Avec Etienne Henry et Abdoulaye Sow.
A pied.

MATIN, 9h05-
A mi-parcours entre marigot de Khant-sud et marais de Toddé, un bas-fond herbeux accueille toujours quelques phacochères et des Estrildidés qui profitent de la densité végétale pour reposer, manger et prendre le frais sur un sol sans eau mais longtemps humide. Ce matin, deux Suidés sont contraints de se lever et quitter le refuge ; et un bel oiseau élancé de couleur rougeâtre monte se percher sur un jeune acacia riverain pour nous regarder, sans affolement. Mais oui, cet oiseau tranquille, c'est bien un Bruant ortolan (Emberiza hortulana, ortolan bunting), une première pour Ornithondar dans le nord du Sénégal ! Si j'ai régulièrement observé l'oiseau en Éthiopie, notamment dans les escarpements de Debre Libanos (2014 11), en revanche c'est la première fois que j'ai le plaisir de l'admirer, et le photographier dans d'excellentes conditions, sur la façade atlantique du continent. D'autant que les documentations de son séjour subsaharien restent rares et fragmentaires: notre observation est la sixième mention d'emberiza hortulana dans la vallée du fleuve Sénégal et de son affluent la Falémé, de Kidira au seuil de Saint-Louis ! Et seulement la seconde d'un migrateur (postnuptial) stationné dans notre région (cf. graphique ci-après).

" La majorité des observations vient de la Mauritanie, où le bruant ortolan est un migrateur qui passe régulièrement en automne, surtout le long de la côte, avec un pic dans les dix premiers jours d'octobre, alors que la migration de printemps est moins marquée et que les observations en hiver sont rares.

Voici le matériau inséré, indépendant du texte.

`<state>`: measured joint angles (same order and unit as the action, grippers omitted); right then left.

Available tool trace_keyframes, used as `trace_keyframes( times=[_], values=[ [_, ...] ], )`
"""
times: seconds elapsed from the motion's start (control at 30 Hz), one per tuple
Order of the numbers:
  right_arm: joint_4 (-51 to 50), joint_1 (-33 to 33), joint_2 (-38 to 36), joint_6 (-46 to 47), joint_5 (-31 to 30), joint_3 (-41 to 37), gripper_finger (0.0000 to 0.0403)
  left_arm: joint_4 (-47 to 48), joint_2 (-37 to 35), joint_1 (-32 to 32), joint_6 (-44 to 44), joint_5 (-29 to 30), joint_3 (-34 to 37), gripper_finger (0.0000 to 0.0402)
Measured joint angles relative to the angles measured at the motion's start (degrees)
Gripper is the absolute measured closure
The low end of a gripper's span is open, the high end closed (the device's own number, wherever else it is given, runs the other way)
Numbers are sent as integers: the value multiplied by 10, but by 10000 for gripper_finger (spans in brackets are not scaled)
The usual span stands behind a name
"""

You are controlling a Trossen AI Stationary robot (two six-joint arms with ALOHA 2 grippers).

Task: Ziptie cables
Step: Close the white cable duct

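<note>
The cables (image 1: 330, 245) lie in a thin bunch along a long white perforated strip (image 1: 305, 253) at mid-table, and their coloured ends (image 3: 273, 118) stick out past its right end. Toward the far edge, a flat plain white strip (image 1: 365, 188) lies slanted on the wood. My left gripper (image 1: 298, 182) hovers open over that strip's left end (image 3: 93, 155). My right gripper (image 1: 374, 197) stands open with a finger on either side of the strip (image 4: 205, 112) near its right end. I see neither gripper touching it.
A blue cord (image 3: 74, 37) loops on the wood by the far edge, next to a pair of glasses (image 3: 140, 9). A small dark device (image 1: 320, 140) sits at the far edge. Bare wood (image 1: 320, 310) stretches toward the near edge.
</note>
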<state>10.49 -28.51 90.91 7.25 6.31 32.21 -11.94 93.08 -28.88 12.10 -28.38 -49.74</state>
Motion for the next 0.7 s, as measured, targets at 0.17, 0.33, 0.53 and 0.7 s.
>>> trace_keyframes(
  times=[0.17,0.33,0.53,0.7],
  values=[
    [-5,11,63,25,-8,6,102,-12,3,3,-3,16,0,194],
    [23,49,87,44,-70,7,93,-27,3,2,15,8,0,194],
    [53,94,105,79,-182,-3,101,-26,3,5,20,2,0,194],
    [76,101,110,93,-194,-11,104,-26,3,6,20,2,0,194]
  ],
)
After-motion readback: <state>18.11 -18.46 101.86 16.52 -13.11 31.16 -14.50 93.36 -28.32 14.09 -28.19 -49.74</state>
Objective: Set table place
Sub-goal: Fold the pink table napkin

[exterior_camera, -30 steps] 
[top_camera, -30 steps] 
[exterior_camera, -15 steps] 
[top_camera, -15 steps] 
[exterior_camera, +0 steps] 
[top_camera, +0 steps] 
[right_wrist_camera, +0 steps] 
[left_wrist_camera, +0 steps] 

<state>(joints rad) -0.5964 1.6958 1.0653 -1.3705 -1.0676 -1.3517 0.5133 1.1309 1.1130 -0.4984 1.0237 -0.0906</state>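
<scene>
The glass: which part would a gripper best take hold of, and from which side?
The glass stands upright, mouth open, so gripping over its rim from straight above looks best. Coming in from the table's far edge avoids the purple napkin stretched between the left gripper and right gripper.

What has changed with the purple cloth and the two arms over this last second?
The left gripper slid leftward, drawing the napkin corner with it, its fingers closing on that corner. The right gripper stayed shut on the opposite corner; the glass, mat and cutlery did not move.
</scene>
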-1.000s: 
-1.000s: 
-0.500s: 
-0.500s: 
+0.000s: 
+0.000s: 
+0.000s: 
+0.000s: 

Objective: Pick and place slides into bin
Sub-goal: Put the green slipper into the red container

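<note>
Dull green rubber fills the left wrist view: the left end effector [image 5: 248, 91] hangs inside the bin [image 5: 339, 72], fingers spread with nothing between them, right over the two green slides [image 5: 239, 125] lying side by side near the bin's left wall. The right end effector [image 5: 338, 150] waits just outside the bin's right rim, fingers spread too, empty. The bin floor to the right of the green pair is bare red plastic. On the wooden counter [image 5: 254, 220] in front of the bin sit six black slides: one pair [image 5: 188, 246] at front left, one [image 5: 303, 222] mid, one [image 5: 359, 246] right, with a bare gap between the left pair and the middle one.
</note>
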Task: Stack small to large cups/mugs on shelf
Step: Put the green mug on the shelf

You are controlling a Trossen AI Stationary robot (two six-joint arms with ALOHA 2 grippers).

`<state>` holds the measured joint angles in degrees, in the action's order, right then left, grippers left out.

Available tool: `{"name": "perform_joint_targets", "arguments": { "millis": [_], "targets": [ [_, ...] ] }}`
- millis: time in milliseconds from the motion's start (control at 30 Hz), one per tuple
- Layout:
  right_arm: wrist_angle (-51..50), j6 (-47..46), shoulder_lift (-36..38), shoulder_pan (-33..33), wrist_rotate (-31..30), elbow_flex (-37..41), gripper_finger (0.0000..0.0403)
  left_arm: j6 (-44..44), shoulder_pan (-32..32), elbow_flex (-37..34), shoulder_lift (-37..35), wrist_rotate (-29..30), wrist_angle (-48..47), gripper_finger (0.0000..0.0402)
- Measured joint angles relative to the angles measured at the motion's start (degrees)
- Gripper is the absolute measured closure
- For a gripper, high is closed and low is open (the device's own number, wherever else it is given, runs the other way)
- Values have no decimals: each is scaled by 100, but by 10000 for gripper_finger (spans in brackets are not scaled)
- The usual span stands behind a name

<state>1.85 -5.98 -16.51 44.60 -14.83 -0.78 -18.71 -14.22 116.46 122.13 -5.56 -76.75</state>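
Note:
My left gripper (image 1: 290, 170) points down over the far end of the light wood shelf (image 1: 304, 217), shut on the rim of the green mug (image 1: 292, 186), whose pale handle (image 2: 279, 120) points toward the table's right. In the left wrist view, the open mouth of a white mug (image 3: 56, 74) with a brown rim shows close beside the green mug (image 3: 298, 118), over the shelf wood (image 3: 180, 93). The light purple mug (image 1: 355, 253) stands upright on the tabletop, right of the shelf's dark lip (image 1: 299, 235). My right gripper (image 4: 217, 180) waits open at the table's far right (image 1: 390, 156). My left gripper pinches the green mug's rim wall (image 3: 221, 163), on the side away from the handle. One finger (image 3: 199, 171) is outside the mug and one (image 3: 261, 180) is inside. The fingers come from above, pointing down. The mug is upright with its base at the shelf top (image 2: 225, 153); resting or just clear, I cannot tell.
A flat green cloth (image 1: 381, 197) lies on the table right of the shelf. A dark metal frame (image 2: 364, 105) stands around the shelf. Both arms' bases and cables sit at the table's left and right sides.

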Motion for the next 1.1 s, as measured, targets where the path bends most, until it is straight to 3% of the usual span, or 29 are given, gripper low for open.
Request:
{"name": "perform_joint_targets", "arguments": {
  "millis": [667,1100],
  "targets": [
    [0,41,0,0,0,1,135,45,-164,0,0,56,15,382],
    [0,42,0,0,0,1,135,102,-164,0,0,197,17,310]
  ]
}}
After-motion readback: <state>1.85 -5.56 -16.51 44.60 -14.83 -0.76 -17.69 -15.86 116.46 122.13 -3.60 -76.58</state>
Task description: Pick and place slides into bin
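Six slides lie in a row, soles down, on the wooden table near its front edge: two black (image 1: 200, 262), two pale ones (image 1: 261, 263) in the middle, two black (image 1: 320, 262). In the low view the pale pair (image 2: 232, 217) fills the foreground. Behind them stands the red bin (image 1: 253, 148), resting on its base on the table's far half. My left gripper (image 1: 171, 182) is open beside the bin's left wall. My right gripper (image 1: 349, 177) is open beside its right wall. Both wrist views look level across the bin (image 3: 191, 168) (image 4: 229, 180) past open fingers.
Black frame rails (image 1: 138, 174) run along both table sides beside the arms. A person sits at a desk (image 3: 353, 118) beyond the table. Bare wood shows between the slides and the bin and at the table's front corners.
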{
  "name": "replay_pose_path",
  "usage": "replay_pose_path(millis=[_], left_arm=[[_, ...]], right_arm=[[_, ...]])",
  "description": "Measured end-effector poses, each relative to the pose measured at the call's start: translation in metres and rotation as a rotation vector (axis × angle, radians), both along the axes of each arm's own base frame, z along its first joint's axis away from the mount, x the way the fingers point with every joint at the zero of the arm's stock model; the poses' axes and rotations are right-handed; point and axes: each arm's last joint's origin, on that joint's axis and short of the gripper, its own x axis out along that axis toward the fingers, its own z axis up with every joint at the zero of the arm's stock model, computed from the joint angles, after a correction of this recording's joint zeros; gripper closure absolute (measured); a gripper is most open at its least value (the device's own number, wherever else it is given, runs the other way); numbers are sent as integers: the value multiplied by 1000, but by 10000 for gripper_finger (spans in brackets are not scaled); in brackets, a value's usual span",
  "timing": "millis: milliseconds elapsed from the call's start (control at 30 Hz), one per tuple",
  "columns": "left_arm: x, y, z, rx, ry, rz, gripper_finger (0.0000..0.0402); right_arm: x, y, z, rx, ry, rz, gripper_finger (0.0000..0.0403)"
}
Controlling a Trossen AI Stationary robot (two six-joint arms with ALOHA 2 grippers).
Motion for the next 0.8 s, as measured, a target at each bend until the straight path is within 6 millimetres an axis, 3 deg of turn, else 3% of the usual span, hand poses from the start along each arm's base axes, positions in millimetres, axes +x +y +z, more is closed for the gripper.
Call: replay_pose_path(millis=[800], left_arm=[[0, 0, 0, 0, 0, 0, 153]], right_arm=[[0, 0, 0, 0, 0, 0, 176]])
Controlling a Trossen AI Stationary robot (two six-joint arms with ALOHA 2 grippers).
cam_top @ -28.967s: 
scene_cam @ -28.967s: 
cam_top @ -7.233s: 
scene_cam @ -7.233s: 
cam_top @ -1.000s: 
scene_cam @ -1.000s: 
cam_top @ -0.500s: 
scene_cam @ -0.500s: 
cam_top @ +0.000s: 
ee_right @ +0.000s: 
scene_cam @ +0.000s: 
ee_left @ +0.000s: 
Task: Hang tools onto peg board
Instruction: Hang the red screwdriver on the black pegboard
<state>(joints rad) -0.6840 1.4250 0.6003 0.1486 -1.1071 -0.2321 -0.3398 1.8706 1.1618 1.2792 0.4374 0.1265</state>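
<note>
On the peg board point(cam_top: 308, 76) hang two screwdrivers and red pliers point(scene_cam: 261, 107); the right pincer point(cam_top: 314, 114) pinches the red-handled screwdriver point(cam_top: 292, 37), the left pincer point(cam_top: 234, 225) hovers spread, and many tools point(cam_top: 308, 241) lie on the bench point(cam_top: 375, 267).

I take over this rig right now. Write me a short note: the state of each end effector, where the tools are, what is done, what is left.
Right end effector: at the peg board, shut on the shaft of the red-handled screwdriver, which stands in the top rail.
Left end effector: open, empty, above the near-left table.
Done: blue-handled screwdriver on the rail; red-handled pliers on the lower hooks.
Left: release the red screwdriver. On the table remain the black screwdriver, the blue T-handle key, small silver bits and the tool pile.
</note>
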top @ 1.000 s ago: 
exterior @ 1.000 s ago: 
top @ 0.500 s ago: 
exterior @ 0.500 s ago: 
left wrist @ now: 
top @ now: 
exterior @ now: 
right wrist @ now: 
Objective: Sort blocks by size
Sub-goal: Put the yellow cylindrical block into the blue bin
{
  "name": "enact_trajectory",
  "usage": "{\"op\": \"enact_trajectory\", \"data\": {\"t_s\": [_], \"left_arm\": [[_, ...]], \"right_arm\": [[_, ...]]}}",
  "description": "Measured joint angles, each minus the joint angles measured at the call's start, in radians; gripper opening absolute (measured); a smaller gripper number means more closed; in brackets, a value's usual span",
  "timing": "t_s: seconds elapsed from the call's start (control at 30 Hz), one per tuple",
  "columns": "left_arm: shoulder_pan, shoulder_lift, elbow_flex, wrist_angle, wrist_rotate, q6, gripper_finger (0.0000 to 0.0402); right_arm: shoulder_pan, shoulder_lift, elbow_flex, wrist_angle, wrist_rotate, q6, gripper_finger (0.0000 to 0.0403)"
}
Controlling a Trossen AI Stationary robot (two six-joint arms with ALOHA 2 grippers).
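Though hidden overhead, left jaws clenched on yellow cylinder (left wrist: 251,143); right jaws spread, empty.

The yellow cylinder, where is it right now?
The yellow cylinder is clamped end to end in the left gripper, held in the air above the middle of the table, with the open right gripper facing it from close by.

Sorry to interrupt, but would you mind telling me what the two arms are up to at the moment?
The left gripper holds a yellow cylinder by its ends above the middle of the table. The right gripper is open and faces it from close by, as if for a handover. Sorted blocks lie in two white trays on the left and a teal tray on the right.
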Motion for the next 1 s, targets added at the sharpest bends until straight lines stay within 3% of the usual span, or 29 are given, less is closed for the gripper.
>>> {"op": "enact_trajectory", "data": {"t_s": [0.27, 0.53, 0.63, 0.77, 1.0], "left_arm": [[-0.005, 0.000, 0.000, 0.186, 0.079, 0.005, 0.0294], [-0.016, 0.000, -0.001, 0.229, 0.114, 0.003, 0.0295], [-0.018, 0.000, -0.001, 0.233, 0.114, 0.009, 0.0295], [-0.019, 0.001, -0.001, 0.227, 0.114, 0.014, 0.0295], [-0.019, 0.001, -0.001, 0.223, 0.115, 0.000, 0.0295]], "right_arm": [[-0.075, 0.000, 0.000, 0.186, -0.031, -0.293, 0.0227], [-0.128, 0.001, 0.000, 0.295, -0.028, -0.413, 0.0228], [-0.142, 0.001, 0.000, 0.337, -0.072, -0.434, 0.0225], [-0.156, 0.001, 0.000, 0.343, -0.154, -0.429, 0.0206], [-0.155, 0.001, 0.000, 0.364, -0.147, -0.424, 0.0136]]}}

En dehors de la Mauritanie, environ 40 observations ont été faites dans 11 pays, la plupart de novembre à mars. Il n'y en a pas au sud du 16°N avant mi-novembre. Sur la base de ces observations, nous considérons que le coeur de la région d'hivernage doit se situer dans les prairies d'altitude, en particulier dans le massif du Fouta Djallon en Guinée, autour du mont Nimba à la frontière de la Guinée et du Libéria, ainsi que dans les montagnes de Tingi et Loma en Sierra Leone. Des observations au Nigeria, concentrées dans les habitats ouverts du Plateau de Jos, indiquent que les quartiers d'hiver s'étendent aussi loin à l'est. Cependant, quelques observations en hiver plus au nord pourraient indiquer que l'espèce passe l'hiver dans des habitats de savane de plaine. "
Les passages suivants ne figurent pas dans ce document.